Problem to work on: Go through the entries, filter for the word "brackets", and copy every line that has it.

Stored entries:
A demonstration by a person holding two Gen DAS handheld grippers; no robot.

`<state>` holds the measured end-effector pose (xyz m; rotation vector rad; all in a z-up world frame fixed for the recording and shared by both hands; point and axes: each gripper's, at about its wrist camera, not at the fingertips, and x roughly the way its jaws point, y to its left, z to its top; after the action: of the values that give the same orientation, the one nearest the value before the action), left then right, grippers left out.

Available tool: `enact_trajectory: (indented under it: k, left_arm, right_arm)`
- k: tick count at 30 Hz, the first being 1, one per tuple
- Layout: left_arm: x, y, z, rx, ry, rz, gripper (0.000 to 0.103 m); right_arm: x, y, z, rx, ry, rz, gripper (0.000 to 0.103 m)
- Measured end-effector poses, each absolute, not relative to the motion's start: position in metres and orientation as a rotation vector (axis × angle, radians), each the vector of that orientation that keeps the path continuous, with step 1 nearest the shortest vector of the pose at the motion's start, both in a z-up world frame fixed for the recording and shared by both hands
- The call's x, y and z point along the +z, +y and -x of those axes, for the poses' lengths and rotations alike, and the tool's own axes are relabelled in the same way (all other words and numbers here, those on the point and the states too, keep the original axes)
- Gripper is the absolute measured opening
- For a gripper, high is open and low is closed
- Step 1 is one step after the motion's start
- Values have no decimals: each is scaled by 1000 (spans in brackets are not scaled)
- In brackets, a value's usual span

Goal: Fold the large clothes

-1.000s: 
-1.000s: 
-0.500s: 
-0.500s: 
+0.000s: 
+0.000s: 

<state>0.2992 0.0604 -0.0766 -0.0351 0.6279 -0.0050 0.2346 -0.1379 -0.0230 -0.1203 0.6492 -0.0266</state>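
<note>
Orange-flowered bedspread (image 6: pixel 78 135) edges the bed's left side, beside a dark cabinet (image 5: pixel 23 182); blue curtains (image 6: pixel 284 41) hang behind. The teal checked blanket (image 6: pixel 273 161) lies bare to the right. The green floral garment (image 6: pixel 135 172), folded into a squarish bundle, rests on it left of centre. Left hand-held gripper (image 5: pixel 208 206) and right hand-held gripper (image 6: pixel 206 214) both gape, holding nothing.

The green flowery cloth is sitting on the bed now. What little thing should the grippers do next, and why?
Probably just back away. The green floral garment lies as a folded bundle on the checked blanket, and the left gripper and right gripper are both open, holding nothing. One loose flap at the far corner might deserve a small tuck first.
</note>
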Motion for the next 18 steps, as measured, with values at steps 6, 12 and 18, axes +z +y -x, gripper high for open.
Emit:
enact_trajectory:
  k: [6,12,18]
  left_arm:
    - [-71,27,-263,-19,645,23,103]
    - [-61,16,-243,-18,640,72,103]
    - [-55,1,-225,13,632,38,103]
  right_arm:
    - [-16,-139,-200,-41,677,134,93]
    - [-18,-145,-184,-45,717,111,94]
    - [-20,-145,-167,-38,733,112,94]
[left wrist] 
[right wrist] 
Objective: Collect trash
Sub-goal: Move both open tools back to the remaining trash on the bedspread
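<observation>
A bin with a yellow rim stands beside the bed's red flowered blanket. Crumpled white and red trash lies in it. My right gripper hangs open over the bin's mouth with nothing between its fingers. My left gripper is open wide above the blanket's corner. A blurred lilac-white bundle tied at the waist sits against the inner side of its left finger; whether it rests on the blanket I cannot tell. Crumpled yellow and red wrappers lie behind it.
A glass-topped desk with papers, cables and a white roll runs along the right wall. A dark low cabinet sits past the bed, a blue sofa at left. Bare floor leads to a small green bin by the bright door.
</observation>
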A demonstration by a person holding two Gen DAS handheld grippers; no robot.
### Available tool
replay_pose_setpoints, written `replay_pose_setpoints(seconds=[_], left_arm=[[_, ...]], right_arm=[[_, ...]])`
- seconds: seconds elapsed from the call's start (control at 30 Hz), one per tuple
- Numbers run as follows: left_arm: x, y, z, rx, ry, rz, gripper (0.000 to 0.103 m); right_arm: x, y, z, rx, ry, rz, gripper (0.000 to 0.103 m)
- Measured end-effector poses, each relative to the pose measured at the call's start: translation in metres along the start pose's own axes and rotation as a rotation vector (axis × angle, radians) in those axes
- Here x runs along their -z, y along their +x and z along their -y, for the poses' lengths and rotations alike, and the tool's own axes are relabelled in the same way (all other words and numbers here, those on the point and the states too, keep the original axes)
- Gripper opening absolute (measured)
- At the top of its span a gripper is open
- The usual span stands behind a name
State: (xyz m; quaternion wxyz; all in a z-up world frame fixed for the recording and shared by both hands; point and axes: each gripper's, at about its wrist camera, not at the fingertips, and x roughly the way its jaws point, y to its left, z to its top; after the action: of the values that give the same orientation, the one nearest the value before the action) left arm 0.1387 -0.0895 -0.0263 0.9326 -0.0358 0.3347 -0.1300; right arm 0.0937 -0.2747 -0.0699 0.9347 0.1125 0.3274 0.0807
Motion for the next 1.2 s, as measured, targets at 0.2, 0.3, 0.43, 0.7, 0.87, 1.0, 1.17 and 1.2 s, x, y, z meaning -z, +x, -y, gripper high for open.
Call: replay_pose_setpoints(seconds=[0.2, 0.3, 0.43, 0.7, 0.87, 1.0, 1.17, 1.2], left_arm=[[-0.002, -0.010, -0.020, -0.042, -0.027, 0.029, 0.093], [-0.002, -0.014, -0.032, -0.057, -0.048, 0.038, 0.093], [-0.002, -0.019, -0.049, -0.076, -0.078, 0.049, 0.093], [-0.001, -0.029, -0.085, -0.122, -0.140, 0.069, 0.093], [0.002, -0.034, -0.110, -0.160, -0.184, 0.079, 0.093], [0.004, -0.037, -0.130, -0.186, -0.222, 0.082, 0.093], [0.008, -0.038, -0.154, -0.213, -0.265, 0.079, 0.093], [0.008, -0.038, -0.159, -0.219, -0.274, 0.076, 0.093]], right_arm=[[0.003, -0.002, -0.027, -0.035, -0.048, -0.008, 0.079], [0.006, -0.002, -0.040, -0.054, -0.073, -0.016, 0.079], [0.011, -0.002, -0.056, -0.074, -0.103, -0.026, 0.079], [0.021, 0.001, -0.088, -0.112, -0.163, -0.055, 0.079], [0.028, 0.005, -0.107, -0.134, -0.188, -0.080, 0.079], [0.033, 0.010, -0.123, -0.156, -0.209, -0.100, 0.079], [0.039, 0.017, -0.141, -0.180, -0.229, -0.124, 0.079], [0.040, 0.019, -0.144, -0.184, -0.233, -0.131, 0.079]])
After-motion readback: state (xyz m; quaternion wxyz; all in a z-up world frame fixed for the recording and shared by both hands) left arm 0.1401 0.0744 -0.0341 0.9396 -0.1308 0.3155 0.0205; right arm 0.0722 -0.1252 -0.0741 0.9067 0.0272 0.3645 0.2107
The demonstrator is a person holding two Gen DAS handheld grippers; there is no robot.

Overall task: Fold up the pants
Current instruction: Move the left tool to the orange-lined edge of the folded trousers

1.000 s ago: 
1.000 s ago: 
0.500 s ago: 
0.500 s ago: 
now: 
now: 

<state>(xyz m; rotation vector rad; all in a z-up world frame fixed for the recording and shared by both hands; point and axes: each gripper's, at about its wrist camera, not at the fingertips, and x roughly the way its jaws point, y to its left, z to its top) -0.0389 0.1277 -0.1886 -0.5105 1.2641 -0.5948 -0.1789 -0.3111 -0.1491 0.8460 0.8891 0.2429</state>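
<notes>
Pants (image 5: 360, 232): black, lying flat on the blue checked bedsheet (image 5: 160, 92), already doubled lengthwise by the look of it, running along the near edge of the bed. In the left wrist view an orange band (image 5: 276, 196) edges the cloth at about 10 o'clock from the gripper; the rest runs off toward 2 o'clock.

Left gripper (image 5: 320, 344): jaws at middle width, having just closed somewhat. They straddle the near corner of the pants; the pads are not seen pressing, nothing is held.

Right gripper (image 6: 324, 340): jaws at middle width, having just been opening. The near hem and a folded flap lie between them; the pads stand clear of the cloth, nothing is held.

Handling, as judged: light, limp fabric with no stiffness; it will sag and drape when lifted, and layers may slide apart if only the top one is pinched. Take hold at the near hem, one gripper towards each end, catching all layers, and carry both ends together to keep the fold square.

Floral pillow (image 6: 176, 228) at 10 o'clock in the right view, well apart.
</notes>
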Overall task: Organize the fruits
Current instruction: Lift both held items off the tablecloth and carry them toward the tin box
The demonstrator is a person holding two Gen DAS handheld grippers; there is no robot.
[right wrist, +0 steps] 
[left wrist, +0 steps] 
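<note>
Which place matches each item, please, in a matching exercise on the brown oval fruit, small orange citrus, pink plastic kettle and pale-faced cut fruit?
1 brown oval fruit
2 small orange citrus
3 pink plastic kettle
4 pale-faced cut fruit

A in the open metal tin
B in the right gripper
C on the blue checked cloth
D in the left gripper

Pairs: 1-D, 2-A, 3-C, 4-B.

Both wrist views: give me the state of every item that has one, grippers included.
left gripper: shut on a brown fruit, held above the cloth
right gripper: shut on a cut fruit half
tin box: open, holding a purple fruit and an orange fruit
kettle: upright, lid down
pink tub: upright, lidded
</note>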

Answer section:
- Values have no decimals: each is scaled by 1000 (spans in brackets are not scaled)
- In brackets, a value's usual span

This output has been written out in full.